Светлый фон

Мажена разлила. Пила наравне с мужиками. Игорь не прекращал говорить, а во время третьей или пятой рюмки Петр еще раз спросил:

— Может, позвонишь еще раз? Что-то шефа долго нет.

Игорь заржал, но тут же посерьезнел. Потом взял свой огромный мобильник и левой рукой набрал номер. Левша, потому и нокаут у него получался оглушительным именно левой. Он не сказал в трубку ни слова, только слушал. Потом взял одну непочатую бутылку, сунул ее в рукав мастерки и направился к выходу.

— У этих еще полчаса. — Он указал на дверь Иовиты. — Если протянут время, платить будут двойную ставку. Десять процентов твои, если сможешь их вышвырнуть. Бедная ромашка. Если так и дальше пойдет, то придется отправлять ее на реабилитацию, а Николаю это не очень улыбается.
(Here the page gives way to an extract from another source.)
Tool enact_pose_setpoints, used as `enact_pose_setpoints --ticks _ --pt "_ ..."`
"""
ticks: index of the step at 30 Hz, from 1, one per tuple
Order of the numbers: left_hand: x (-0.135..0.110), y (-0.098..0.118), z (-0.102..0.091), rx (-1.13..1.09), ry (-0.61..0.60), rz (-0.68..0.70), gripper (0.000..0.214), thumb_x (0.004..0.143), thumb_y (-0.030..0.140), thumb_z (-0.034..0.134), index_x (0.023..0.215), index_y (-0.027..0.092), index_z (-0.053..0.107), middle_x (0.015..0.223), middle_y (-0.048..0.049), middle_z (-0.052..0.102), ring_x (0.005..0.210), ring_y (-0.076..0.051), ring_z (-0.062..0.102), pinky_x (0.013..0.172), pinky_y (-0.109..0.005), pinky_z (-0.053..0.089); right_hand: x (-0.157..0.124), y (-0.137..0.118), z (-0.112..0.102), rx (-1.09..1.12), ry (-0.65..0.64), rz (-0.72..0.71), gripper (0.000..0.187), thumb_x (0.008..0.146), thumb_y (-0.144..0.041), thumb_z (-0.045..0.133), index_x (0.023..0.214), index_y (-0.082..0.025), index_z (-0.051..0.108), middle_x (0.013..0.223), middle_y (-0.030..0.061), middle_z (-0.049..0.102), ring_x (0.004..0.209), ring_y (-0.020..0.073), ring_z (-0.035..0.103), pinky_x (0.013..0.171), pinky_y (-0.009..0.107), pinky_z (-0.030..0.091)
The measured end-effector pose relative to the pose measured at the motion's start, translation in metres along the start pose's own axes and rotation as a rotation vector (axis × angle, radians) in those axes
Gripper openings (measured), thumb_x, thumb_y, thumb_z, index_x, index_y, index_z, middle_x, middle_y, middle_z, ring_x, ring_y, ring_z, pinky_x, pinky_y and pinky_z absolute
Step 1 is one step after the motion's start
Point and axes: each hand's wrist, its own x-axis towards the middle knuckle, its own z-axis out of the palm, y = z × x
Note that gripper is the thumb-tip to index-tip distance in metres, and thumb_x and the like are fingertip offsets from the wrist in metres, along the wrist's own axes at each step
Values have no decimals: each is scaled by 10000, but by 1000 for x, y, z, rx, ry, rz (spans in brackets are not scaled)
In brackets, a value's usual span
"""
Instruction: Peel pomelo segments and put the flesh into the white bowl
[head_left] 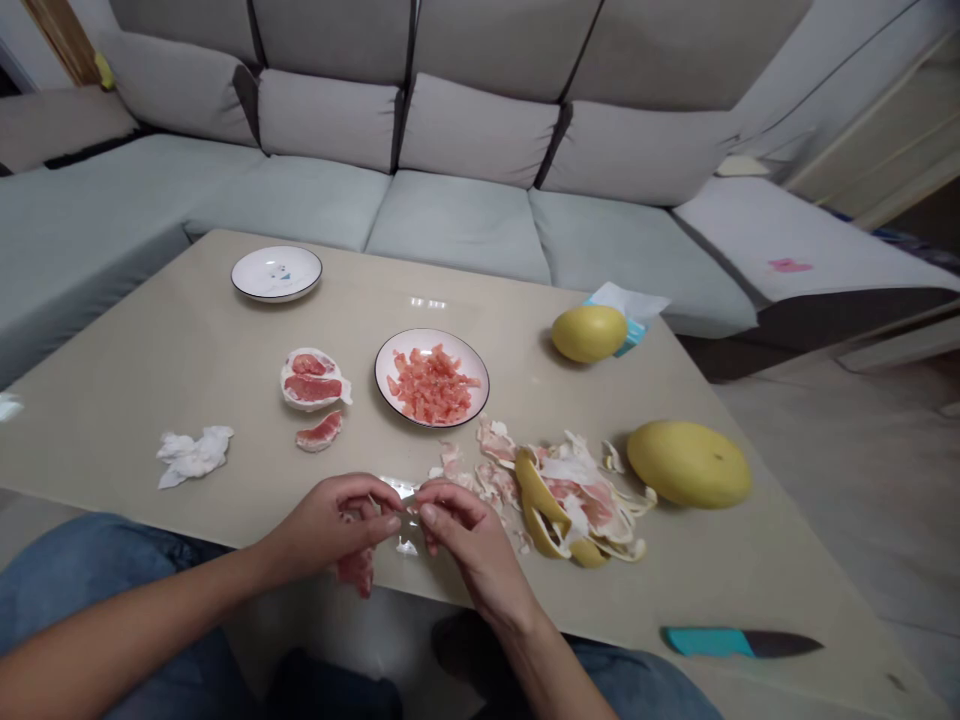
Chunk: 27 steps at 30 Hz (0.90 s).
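Observation:
My left hand is closed around a red pomelo segment, which hangs out below the fingers. The thumb and fingers of my right hand are pinched together close to the left fingertips; whatever small bit they grip is too small to make out. Both hands are over the table's near edge. Just beyond them, a white plate with a dark rim holds a heap of peeled red pomelo flesh. A partly peeled pomelo piece and a loose segment lie to the plate's left.
Peel and membrane scraps are piled right of my hands. Two whole yellow pomelos sit farther right, one against a tissue pack. A teal-handled knife lies near the right edge. Crumpled tissue and another plate are left.

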Motion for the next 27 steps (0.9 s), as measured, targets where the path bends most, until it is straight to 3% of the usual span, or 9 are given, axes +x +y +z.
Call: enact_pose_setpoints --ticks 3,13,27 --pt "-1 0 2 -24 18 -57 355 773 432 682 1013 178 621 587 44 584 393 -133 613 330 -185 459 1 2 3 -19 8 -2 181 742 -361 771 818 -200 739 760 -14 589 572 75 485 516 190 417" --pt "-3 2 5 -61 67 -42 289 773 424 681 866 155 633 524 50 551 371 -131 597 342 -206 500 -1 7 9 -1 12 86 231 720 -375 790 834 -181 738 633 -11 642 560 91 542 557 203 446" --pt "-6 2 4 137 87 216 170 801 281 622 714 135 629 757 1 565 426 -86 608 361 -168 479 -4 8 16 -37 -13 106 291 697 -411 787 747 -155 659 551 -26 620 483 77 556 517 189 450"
Хотя, сейчас он явно не в форме. Не знаю, не знаю.

Мажена встала.

— А что с ним?

— Ну что, ушатался и валялся в сугробе. Скорая забрала. Я поехал. Глянешь тут за всем этим?

И, не дожидаясь ответа, хлопнул дверью. Петр и Мажена долго сидели молча.

— Может, рулета с маком? — спросила она наконец. — Покупной, но еще свежий.

Петр отказался. В тишине они услышали приглушенный смех и проклятия. А потом стук в дверь и звук отпираемого замка. Из двери высунулся мужик, ровесник Петра, кивнул ему красной вспотевшей усатой рожей. Бондарук ненавидел старосту, начальника гэбэ вплоть до ее ликвидации, но тоже слегка кивнул, словно они находились во дворце, а не провинциальном борделе.

— Оса, где водка? — крикнул Гавел Мажене.

Она молча протянула ему бутылку Петра.

— Теплая, — скривился тот и сразу скрылся в комнате.

— У вас полчаса. Николай говорил… — начала Мажена, но никто, кроме Петра, не слышал ее.

— Кто еще там?

Она пожала плечами. Отпила глоток из рюмки, закусила огурцом и хлебом с остатками домашнего паштета, больше килограмма которого переваривалось сейчас в желудке Игоря.

— Сколько?

Она показала четыре пальца. Он поднял голову.

— И она одна?

Мажена подтвердила. Петр подбежал к двери, приложил к ней ухо, но ничего не было слышно.